> [What you should do] The answer is a single number: the count of lines below in which the word "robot" appears.

> [Dataset content]
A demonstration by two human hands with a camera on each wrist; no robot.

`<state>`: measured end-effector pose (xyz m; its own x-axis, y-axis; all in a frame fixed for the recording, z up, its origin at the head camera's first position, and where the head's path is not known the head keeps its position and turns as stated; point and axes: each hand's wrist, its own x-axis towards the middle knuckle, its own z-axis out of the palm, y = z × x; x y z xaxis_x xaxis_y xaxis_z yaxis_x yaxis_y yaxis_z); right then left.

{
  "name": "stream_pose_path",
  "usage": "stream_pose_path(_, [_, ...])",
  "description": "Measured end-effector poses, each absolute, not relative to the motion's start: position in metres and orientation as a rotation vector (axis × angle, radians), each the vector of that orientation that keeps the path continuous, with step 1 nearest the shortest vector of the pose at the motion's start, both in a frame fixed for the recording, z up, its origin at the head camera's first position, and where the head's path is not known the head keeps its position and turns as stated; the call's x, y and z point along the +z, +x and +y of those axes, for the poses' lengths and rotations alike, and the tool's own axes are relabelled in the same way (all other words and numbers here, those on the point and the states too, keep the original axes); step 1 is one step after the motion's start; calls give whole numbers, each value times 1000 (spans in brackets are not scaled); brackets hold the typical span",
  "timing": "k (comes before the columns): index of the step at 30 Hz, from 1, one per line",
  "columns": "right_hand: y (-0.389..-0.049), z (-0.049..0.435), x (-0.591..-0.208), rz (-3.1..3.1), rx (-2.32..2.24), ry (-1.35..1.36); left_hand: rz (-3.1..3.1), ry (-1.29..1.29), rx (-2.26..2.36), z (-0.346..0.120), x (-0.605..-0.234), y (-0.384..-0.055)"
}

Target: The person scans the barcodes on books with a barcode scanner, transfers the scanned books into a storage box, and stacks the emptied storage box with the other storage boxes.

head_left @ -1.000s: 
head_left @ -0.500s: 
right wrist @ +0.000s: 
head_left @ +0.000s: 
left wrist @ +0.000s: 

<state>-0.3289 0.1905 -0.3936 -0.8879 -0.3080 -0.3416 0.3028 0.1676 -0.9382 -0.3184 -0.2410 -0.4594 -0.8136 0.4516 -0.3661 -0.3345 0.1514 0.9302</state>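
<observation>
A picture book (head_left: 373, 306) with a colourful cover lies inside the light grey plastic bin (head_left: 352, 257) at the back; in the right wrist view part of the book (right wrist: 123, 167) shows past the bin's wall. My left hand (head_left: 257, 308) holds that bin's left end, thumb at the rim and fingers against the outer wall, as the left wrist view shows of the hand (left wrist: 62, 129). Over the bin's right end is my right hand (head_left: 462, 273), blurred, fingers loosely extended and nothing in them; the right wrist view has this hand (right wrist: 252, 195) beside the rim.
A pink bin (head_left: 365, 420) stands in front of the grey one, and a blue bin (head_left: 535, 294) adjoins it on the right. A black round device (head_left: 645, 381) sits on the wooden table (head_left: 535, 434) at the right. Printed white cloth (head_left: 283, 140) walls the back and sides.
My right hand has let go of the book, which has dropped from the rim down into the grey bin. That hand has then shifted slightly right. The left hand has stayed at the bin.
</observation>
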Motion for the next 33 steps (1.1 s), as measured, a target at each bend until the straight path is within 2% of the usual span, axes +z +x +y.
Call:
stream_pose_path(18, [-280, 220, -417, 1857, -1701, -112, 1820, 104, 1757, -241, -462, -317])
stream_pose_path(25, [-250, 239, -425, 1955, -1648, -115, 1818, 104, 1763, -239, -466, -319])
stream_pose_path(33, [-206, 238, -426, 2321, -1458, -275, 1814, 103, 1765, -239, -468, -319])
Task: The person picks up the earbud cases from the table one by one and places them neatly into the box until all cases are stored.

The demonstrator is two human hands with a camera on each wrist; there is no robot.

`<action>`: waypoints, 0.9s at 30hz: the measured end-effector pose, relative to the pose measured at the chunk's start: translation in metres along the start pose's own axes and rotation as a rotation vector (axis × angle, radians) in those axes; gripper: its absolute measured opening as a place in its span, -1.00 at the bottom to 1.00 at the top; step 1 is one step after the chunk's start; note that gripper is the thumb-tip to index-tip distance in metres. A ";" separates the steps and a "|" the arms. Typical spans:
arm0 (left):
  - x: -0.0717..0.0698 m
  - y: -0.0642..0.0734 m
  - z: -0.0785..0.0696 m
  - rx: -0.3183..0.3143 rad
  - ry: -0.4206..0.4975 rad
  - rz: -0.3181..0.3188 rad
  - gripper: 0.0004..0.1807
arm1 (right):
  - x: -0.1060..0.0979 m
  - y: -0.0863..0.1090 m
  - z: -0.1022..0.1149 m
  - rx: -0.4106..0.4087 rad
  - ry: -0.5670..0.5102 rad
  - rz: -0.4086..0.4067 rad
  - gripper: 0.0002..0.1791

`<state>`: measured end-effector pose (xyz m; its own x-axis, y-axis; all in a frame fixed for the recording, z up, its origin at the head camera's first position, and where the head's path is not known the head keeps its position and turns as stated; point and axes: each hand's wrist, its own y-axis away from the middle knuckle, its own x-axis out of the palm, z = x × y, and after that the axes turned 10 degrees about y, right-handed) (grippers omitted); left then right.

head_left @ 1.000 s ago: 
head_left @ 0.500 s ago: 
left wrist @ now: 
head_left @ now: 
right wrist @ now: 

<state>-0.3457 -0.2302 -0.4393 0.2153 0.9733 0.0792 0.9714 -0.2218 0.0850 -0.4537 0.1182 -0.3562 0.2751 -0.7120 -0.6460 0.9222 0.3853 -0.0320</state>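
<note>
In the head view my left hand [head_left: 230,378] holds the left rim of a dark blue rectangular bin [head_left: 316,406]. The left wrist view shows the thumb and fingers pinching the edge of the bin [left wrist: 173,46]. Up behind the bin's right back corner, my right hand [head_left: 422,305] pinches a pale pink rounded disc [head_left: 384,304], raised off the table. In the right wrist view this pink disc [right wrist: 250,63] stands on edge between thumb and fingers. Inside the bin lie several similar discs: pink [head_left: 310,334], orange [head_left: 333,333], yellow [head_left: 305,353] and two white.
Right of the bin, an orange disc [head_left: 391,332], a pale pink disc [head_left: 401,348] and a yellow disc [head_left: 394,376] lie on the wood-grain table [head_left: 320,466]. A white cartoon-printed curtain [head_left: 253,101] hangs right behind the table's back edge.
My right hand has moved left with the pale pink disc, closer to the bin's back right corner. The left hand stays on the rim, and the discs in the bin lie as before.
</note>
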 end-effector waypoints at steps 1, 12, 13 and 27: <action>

> [Exercise answer] 2